A few days later, Nora decided that living in the After was awesome.

Her mother continued to use video calls as a substitute for in-person mothering, limiting her time to one daily phone call on her way to tennis, back from lunch, or in the dressing room while shopping. She always excused her absence from Nora's life by saying she was just too busy. "The annual End SIDS fundraiser has gotten so big, I may need to bring on staff," she'd complain. "I think we might be able to get Lyle Lovett to play this year. Wouldn't that be a feather in our cap? Are you taking your medicine?"

"Yes," Nora would say, impatient to get off the phone. She was busy transforming her space from the Before into the After.

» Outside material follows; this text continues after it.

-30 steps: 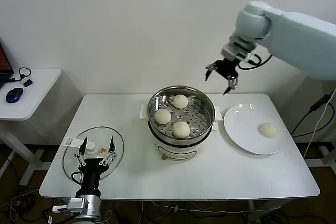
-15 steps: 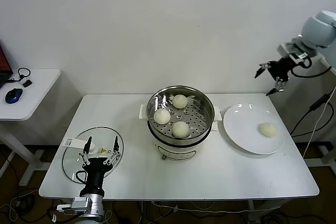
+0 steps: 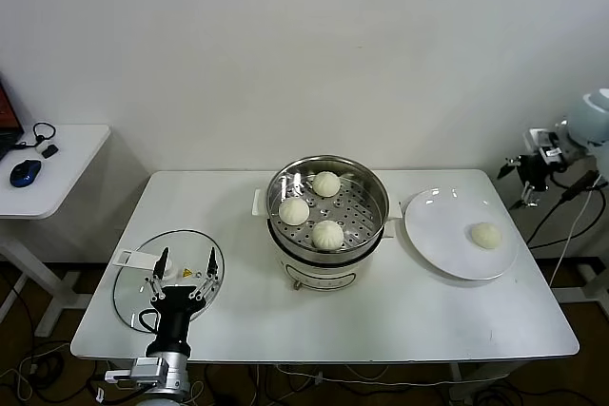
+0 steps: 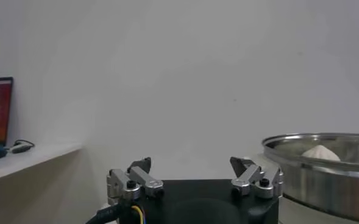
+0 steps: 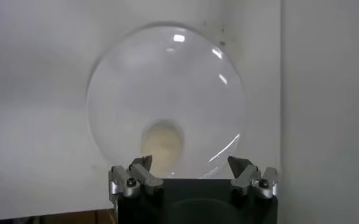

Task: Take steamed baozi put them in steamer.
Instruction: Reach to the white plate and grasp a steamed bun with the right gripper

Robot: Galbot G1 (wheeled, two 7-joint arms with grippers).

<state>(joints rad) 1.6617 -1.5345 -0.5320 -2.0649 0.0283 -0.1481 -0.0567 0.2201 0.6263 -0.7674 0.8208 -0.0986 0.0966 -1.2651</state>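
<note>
1. At the counter's [image 3: 247, 320] eight o'clock corner the left gripper [image 3: 181, 280] points up, fingers spread and empty, parked just in front of the glass lid [image 3: 128, 282], which lies flat, probably set aside so the pot stays open.
2. At the centre stands the steamer [image 3: 328, 211], open-topped. Three buns sit on its perforated tray: one at twelve o'clock [image 3: 326, 183], one at nine [image 3: 294, 210], one at six [image 3: 328, 234], leaving the three o'clock side free, likely for the last one.
3. The white plate [image 3: 442, 235] lies just beside the steamer at its three o'clock, carrying the fourth bun [image 3: 486, 235], pale cream, round, smooth-looking.
4. The right gripper [image 3: 530, 176] hangs high past the counter's right edge, fingers spread wide and empty, looking down on the plate.
</note>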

She started with her furniture. She made a few calls, found a charity that would pick up the couch, the chairs, and that terribly formal dining room table. She gave away the china she rarely used to someone she found on the apartment's neighbor app. Most of the dead plants were given a proper burial—she couldn't look at them without feeling massive guilt—but she wasn't ready to let go of a dead tomato plant Grandpa had given her. She could remember that sunny morning when he'd proudly handed her the pot. "This is for you, kid." It was such a small thing, but he always had a way of making her feel so special. A gift only because he was thinking of her, not because he was obligated by an event like a birthday.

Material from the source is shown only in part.